◆ **Task to complete**: Every entry is to be copied exactly as written, and the pictures are to be skipped.

(Information given Opens)

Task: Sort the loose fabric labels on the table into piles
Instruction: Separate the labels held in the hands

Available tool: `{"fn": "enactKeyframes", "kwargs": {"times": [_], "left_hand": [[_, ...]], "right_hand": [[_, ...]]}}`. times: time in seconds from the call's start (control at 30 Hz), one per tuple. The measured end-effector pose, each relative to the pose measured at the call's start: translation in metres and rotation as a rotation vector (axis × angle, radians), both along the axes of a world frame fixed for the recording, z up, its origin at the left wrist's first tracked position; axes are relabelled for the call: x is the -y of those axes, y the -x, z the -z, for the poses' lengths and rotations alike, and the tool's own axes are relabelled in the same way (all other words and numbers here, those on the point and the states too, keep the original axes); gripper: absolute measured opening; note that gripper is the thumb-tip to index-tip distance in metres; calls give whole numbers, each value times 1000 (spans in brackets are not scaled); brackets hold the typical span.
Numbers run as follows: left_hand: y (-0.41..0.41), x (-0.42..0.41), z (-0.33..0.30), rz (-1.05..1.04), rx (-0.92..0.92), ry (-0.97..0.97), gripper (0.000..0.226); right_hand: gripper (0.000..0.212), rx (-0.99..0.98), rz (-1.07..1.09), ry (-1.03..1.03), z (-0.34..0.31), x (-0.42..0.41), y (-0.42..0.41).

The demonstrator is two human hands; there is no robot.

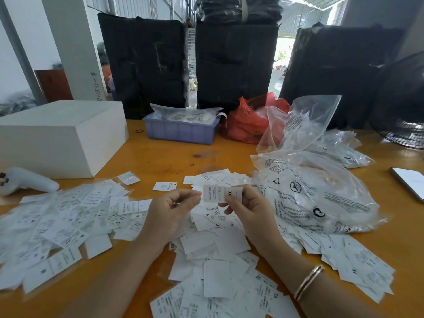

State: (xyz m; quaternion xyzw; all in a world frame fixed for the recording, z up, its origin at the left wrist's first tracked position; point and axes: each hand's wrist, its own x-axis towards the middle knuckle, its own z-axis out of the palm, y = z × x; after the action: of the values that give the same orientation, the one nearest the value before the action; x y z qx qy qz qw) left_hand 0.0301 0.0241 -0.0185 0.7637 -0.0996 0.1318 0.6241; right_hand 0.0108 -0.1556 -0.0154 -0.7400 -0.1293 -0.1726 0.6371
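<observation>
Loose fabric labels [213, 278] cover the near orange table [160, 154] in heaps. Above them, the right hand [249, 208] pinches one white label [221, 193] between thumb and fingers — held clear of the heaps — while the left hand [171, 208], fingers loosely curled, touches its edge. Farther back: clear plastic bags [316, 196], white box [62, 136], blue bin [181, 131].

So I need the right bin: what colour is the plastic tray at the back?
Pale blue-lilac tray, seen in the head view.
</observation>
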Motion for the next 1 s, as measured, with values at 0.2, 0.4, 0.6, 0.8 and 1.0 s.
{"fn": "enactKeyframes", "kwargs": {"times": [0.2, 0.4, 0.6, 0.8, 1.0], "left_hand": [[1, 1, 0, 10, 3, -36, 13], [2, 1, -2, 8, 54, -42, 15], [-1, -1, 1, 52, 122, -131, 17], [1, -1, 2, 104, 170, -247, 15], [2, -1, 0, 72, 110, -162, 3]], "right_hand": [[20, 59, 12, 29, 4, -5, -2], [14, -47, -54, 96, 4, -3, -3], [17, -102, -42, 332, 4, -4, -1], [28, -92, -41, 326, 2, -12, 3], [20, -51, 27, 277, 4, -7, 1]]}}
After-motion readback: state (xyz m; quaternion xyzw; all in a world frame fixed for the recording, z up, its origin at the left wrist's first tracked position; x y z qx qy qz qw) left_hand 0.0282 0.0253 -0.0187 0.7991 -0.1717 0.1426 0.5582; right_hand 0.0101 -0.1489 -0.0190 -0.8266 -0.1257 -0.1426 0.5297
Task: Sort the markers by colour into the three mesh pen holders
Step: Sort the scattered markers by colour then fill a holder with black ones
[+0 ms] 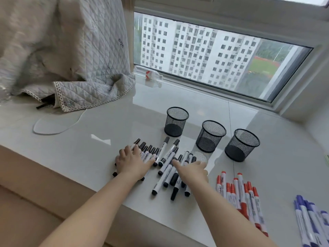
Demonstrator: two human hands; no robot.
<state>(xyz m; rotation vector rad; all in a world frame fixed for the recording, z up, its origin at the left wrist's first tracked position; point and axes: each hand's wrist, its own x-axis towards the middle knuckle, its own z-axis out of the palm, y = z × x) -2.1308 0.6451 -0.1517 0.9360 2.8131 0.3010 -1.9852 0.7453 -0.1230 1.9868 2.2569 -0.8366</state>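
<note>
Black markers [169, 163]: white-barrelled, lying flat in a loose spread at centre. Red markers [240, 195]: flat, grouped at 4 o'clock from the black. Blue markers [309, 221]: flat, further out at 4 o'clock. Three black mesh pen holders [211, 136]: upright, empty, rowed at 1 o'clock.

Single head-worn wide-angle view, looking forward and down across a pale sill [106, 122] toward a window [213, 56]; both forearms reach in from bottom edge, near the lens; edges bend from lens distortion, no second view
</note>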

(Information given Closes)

◆ **Expected answer**:
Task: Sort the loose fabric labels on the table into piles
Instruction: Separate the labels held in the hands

Available tool: `{"fn": "enactKeyframes", "kwargs": {"times": [_], "left_hand": [[_, ...]], "right_hand": [[_, ...]]}}`. times: time in seconds from the call's start (control at 30 Hz), one per tuple. The measured end-effector pose, each relative to the pose measured at the call's start: translation in metres and rotation as a rotation vector (axis × angle, radians), both along the axes of a world frame fixed for the recording, z up, its origin at the left wrist's first tracked position; axes are relabelled for the call: x is the -y of those axes, y the -x, z the -z, for the poses' lengths and rotations alike, and the tool's own axes are relabelled in the same way (all other words and numbers here, those on the point and the states too, keep the original axes); gripper: absolute measured opening; note that gripper is the thumb-tip to index-tip distance in metres; calls give whole numbers, each value times 1000 (spans in brackets are not scaled); brackets hold the typical span.
Numbers run as follows: left_hand: y (-0.41..0.41), x (-0.42..0.41), z (-0.33..0.30), rz (-1.05..1.04), rx (-0.92..0.92), ry (-0.97..0.97), gripper (0.000..0.226); right_hand: gripper (0.000..0.212), rx (-0.99..0.98), rz (-1.07..1.09), ry (-1.03..1.03), z (-0.34..0.31), x (-0.42..0.41), y (-0.42..0.41).

The demonstrator is two human hands; there is no robot.


State: (xyz m; quaternion xyzw; all in a world frame fixed for the recording, z up, its origin at the left wrist's first tracked position; point and axes: each hand's wrist, its own x-axis towards the middle knuckle, its own z-axis out of the palm, y = z × x; after the action: of the values that give the same orientation, the one nearest the value before the action; x y z qx qy qz qw) left_hand 0.0301 0.0241 -0.0185 0.7637 -0.0996 0.1318 0.6241; right_hand 0.0108 -0.1556 -0.0154 -0.7400 -0.1293 -0.1726 0.6371
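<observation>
Loose fabric labels [213, 278] cover the near orange table [160, 154] in heaps. Above them, the right hand [249, 208] pinches one white label [221, 193] between thumb and fingers — held clear of the heaps — while the left hand [171, 208], fingers loosely curled, touches its edge. Farther back: clear plastic bags [316, 196], white box [62, 136], blue bin [181, 131].

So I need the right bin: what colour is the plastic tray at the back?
Pale blue-lilac tray, seen in the head view.
</observation>
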Motion for the next 1 s, as measured, with values at 0.2, 0.4, 0.6, 0.8 and 1.0 s.
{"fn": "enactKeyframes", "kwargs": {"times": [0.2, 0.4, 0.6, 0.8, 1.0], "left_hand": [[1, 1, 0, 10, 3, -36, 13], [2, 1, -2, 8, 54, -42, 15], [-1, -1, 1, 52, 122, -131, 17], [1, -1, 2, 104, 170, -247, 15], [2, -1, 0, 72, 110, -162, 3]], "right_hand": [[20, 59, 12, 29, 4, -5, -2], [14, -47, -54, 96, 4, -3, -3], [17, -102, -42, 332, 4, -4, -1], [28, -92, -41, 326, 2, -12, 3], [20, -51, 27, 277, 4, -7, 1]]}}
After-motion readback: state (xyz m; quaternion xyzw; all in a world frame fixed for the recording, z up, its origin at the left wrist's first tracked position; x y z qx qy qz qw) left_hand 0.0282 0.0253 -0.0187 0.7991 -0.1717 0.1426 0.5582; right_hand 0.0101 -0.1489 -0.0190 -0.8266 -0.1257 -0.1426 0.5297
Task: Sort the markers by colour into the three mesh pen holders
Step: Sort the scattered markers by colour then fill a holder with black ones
[+0 ms] 
Demonstrator: two human hands; no robot.
<state>(xyz m; rotation vector rad; all in a world frame fixed for the recording, z up, its origin at the left wrist's first tracked position; point and axes: each hand's wrist, its own x-axis towards the middle knuckle, its own z-axis out of the palm, y = z × x) -2.1308 0.6451 -0.1517 0.9360 2.8131 0.3010 -1.9852 0.7453 -0.1230 1.9868 2.2569 -0.8366</state>
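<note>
Black markers [169, 163]: white-barrelled, lying flat in a loose spread at centre. Red markers [240, 195]: flat, grouped at 4 o'clock from the black. Blue markers [309, 221]: flat, further out at 4 o'clock. Three black mesh pen holders [211, 136]: upright, empty, rowed at 1 o'clock.

Single head-worn wide-angle view, looking forward and down across a pale sill [106, 122] toward a window [213, 56]; both forearms reach in from bottom edge, near the lens; edges bend from lens distortion, no second view
</note>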

The output as shown is complete.